Stefan Schuster | |
---|---|
Born | |
Nationality | German |
Alma mater | Humboldt University of Berlin |
Known for | metabolism, signal transduction, metabolic control analysis, evolutionary game theory |
Scientific career | |
Institutions | University of Jena |
Thesis | Theoretical studies on the interrelation between time hierarchy in enzymatic reaction systems and optimization principles |
Academic advisors | Reinhart Heinrich |
Stefan Schuster (born 7 November 1961 in Meissen) is a German biophysicist. He is professor for bioinformatics at the University of Jena.

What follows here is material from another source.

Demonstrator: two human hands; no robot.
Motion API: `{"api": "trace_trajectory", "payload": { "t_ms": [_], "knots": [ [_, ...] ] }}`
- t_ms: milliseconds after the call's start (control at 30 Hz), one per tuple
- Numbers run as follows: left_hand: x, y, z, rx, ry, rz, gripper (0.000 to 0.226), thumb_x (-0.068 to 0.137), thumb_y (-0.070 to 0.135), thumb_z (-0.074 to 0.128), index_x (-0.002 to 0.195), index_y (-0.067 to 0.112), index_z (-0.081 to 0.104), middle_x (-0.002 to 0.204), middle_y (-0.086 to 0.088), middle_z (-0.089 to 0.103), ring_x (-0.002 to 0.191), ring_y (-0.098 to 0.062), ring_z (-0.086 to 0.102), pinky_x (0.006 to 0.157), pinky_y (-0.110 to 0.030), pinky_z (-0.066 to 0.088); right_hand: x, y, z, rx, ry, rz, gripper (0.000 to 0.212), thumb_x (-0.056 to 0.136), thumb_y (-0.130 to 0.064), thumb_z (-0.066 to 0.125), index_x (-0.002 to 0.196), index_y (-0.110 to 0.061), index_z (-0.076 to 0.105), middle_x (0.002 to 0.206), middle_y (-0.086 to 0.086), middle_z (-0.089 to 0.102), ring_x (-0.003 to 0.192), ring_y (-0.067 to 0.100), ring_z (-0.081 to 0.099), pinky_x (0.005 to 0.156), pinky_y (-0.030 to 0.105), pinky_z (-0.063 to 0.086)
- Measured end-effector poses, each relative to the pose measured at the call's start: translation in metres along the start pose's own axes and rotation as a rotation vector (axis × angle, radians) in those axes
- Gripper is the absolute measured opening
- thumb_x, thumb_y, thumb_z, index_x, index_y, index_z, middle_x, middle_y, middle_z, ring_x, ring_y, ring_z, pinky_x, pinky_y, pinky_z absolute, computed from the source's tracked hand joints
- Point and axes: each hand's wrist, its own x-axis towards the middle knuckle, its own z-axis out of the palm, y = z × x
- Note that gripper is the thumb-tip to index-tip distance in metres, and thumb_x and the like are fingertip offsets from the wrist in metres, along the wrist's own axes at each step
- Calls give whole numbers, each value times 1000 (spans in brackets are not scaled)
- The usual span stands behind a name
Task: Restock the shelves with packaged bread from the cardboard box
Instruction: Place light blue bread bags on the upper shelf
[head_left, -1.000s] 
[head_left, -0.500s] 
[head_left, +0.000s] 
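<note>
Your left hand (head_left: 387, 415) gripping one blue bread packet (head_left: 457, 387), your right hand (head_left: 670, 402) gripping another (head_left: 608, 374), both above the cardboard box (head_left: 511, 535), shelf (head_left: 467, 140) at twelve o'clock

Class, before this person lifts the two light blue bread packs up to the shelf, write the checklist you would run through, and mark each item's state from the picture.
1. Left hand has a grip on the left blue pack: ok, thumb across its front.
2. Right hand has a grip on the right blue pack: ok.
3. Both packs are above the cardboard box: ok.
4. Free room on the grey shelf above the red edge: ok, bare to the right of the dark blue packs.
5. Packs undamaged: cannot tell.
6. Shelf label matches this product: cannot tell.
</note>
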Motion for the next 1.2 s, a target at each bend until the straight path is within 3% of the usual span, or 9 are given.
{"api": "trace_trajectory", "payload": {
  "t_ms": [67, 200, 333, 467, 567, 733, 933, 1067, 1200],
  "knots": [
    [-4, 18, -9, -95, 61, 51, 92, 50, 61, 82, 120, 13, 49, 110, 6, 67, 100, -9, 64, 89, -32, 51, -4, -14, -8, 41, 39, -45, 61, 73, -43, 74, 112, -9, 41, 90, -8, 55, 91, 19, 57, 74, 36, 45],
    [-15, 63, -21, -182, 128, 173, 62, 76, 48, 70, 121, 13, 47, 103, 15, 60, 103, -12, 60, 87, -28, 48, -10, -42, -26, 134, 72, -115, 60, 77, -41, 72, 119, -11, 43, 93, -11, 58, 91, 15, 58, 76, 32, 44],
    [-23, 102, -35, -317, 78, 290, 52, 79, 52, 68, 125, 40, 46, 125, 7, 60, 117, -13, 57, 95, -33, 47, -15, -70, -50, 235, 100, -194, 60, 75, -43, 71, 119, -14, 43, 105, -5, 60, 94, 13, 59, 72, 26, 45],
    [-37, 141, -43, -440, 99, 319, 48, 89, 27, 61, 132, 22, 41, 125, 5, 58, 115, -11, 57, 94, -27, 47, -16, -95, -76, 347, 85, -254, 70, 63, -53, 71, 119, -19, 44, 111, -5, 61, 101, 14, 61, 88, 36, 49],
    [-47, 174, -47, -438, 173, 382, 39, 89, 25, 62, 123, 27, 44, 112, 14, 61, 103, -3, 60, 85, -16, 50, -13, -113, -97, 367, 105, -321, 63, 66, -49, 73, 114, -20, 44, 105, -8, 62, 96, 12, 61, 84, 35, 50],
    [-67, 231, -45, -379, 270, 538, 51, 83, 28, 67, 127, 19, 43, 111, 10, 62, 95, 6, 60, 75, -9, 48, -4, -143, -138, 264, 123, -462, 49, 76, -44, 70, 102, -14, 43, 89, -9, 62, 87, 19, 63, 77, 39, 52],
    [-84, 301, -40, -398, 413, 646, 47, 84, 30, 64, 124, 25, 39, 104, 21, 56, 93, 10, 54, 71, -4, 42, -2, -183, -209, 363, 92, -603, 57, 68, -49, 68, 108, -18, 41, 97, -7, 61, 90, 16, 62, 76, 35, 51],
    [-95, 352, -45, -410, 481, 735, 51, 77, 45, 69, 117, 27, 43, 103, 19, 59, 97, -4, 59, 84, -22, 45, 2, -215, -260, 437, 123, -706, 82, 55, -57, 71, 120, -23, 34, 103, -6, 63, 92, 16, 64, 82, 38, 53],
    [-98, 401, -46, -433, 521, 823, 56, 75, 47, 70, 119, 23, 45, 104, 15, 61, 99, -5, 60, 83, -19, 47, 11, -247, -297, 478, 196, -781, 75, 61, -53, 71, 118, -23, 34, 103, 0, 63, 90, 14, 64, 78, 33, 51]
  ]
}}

Stefan Schuster studied biophysics at the Humboldt University Berlin and wrote his PhD thesis under the supervision of Prof. Reinhart Heinrich at the Department of Theoretical Biophysics at Humboldt University, Berlin (Title: "Theoretical studies on the interrelation between time hierarchy in enzymatic reaction systems and optimization principles"). In 2003 he got a professorship at the Department of Bioinformatics at the Friedrich Schiller University, Jena.
Stefan Schuster is one of the spokesmen of the Jena Centre for Bioinformatics (JCB).
Stefan Schuster is currently editor of the Elsevier journal BioSystems .
His younger brother is the stage director Robert Schuster.
The research by Stefan Schuster comprises a wide range of topics in bioinformatics and systems biology. These include, among others:
Stefan Schuster has significantly contributed to the development of elementary mode analysis. [6] [7] [8] That method has amply been used ever since for determining metabolic pathways and diverse applications in biotechnology such as calculating optimal molar yields. Schuster and his coworkers used the method, for example, for analyzing penicillin production [9] and NAD+ metabolism [10] as well as for predicting the viability of Escherichia coli mutants. [11] He contributed to the development of software for metabolic pathway analysis. [12]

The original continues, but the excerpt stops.